EXERCISE REQUIREMENTS
What you give must be exactly the lines of the material from the first through the line that contains "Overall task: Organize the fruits", inclusive, and no others.

+++++

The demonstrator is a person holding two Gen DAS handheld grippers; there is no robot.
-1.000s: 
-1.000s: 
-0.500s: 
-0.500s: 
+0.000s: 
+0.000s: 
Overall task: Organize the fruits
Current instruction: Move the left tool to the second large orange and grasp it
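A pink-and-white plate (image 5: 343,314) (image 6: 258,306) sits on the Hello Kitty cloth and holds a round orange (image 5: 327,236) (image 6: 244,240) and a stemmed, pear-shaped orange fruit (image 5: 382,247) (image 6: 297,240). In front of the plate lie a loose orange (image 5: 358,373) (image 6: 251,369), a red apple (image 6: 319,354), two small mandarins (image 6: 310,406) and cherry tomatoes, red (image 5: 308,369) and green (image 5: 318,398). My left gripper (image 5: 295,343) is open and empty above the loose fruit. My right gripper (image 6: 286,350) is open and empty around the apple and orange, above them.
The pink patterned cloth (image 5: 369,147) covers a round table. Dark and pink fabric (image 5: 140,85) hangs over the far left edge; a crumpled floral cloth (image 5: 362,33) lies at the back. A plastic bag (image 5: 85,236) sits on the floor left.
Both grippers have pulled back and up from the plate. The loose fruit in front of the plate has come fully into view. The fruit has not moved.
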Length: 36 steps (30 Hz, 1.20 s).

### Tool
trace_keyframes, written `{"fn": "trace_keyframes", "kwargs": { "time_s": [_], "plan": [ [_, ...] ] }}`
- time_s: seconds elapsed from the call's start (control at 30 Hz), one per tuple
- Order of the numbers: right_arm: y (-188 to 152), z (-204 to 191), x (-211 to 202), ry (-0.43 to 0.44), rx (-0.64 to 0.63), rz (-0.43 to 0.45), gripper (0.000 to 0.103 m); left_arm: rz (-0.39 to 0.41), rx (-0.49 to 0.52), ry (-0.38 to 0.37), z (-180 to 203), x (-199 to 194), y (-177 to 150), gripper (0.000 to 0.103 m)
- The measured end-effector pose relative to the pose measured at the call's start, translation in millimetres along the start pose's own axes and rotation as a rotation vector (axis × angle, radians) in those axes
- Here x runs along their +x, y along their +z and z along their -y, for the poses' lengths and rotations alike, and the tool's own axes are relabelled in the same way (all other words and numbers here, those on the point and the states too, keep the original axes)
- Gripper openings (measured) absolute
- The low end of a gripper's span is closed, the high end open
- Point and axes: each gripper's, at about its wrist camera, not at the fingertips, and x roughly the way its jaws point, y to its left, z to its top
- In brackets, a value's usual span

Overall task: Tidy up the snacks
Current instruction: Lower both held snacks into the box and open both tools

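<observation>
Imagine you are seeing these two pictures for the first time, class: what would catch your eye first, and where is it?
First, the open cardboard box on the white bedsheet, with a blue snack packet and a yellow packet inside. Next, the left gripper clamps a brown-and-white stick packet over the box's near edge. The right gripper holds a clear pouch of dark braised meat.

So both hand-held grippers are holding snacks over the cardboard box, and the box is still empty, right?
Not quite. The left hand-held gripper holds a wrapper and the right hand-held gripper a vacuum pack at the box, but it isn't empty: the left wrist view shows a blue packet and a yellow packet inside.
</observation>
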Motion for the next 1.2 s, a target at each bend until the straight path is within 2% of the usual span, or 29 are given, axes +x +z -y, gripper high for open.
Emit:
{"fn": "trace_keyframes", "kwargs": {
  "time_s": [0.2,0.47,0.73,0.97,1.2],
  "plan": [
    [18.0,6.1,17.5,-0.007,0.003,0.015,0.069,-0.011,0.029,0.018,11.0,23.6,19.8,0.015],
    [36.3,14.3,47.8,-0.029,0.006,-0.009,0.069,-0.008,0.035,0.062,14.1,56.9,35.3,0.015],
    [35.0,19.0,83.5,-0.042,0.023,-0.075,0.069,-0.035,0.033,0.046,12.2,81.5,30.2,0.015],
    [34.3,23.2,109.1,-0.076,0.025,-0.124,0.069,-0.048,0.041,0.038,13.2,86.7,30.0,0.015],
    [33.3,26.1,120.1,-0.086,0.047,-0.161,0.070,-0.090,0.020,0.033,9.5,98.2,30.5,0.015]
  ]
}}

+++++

WRITTEN RESPONSE
The demonstrator is a person holding two Gen DAS handheld grippers; there is no robot.
-1.000s: 
-1.000s: 
-0.500s: 
-0.500s: 
+0.000s: 
+0.000s: 
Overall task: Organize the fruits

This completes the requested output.